Securing specialist workforce in a niche is a challenge which Rainbow must face. The company uses high retainerships, equity participation, rewarding career progression as a lever to secure good talent. One promoter has scaled the ranks from being an employee. The pre-IPO shareholding includes 16 per cent from employees (9 per cent of the said promoter-employee and 7 per cent from others).
Hub and spoke model
Rainbow operates via its hubs located at Hyderabad and Bengaluru, which serve dedicated patients and referrals from spokes (four in Hyderabad and two in Bangalore). The hub of each region provides comprehensive outpatient and inpatient care with capability extending up to tertiary and quarternary care (advanced medical care). The spokes provide up to secondary care in paediatric, obstetrics and gynaecology, and emergency services and referrals for the main hub.

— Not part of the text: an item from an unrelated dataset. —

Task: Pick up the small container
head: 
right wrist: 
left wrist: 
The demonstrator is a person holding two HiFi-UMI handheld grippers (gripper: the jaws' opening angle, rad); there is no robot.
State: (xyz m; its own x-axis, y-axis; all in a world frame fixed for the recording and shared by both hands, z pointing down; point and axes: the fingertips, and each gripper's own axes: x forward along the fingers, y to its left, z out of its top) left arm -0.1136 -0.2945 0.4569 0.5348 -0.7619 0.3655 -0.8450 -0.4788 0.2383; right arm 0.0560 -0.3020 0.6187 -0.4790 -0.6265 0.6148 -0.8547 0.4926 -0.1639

Rainbow is planning to add spokes in Bengaluru, Chennai (one each) and two more in NCR region with IPO proceeds in the next three years. This should leverage the existing hubs in each of those cities, replicating the model, first perfected in Hyderabad and later implemented in Bengaluru as well. In this model, investors face lower risk of execution as spokes are being added to hubs which are already in place and commercialised.
Margin levers
Covid-impacted occupancy rates, at 56 per cent in FY20, declined to 34 per cent in FY21 and recovered to 46 per cent in 9MFY22. Out-patient volumes declined by 30 per cent in the period and are yet to return to normalcy. But ARPOB (average revenue per operating bed) and EBITDA margin improved from ₹30,000 and 27 per cent in FY20 to ₹46,000 and 34 per cent in 9MFY22.
Improved product mix primarily helped the metrics. Covid vaccination and cost control did its bit too. Lower OPD volumes elevated the product mix towards lucrative segments of Obstetrics, tertiary, and quarternary services. The traction from better product mix can sustain, but margin and ARPOBs can correct as soon as OPD volumes are restored. But better pricing growth (already implemented) and better utilisation can provide a cushion. The company added 23 per cent of its capacity right before the two-year Covid lull and the maturing facilities can bring better operating leverage. The largely-normalised quarter of Q3FY22 (with minimal one-offs) had an ARPOB of ₹42,000 and EBITDA margin of 34 per cent.
Company financials
Rainbow has negligible debt equity ratio of 0.06 times as on December 31, 2021, and will be debt-free post repayment of NCDs from IPO proceeds. The company reported 10 per cent CAGR in revenues in FY19-21 to ₹650 crore in FY21, which included a 10 per cent y-o-y decline on account of Covid. The recovery in FY22 has been strong with 9MFY22 revenues at ₹761 crores. Cost control aided profits to touch 9MFY22 to ₹126 crore from ₹44 crore in FY19. Addition of 300 new beds in the next three-four years and better utilisation of the 220 beds added in the last three years should sustain strong revenue growth. Qualitatively, the maturing profile of established hubs should also draw better obstetrics and paediatric in-patient volumes, which can be another lever for growth.